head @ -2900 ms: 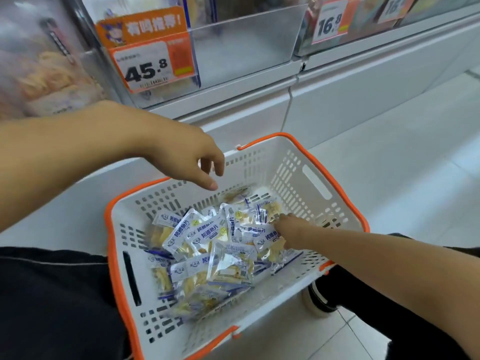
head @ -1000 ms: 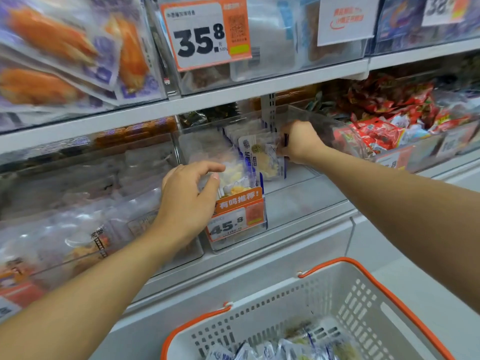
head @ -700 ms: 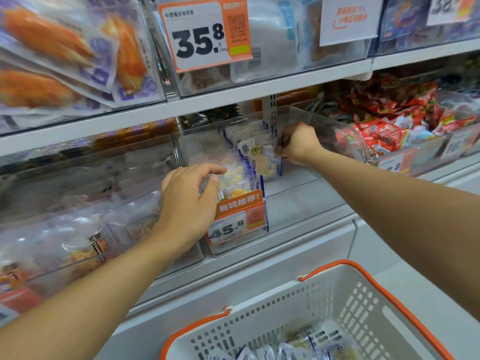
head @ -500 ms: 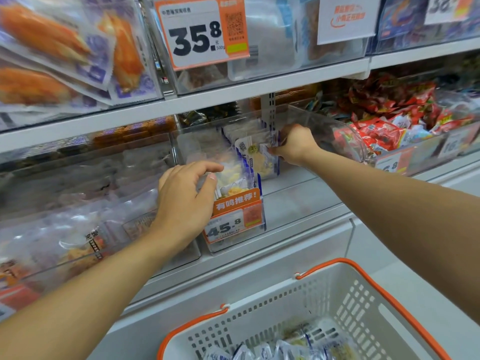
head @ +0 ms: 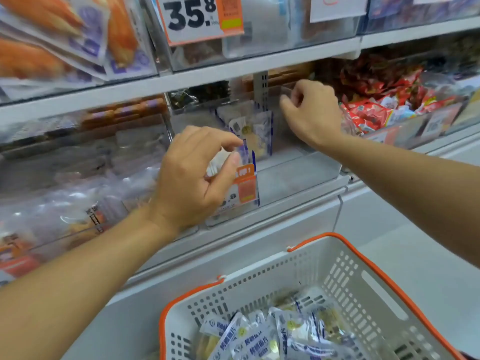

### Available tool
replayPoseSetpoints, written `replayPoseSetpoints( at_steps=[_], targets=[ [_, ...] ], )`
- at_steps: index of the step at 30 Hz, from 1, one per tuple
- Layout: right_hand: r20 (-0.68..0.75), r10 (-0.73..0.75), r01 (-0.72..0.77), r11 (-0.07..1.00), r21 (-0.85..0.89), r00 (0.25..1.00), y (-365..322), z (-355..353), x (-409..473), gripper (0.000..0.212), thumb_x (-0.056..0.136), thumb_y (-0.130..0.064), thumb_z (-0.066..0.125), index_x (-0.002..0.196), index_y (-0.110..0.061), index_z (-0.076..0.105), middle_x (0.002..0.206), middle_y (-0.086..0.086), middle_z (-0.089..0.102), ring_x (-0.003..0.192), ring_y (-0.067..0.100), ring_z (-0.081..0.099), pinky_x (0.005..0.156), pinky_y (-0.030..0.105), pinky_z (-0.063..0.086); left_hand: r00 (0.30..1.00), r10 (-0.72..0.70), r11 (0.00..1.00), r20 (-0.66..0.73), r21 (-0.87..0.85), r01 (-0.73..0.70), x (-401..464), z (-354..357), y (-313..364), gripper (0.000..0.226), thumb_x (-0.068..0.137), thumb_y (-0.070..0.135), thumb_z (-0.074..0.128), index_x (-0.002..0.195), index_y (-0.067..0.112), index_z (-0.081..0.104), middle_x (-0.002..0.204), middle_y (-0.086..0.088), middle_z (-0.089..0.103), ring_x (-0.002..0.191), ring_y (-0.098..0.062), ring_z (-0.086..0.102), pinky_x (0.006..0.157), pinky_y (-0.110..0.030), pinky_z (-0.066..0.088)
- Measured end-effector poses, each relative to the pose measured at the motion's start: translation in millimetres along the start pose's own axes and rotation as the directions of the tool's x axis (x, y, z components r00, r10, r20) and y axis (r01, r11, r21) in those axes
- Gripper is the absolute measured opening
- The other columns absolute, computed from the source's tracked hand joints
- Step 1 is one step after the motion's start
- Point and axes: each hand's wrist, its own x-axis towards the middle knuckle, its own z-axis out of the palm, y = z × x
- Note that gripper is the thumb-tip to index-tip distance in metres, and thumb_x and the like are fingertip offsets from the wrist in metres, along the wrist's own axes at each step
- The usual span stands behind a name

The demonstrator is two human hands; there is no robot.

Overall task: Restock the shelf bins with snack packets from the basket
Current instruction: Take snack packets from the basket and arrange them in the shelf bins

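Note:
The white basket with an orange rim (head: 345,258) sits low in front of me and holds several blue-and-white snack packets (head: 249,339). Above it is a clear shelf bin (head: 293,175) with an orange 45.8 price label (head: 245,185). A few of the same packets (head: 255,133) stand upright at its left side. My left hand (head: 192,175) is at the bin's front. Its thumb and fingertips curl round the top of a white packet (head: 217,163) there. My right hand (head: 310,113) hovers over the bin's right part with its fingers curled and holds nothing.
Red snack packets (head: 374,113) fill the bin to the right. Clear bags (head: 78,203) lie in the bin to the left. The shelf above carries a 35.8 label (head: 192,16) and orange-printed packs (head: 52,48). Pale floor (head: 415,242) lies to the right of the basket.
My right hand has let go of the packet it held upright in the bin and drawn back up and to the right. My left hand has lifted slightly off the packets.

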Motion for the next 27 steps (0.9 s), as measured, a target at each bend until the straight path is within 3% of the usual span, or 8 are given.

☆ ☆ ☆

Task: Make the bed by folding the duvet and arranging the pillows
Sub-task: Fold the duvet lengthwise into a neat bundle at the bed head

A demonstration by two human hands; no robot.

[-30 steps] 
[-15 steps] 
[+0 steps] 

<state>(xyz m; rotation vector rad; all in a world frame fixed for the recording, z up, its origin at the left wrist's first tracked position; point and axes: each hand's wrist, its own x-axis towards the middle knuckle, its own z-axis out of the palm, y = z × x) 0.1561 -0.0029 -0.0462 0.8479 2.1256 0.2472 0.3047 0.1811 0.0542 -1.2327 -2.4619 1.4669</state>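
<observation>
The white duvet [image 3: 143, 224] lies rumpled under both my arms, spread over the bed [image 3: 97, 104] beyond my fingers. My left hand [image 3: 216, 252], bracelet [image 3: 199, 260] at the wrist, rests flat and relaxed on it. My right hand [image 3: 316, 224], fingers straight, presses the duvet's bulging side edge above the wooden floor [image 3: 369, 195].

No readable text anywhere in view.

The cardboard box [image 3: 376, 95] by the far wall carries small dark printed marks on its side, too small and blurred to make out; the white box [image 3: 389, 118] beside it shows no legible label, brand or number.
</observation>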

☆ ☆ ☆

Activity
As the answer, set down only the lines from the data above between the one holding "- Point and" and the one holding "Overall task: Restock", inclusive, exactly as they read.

Written response
- Point and axes: each hand's wrist, its own x-axis towards the middle knuckle, its own z-axis out of the palm, y = z × x
- Note that gripper is the thumb-tip to index-tip distance in metres, and thumb_x and the like are fingertip offsets from the wrist in metres, along the wrist's own axes at each step
- The usual span stands behind a name

The demonstrator is two human hands; there is no robot.

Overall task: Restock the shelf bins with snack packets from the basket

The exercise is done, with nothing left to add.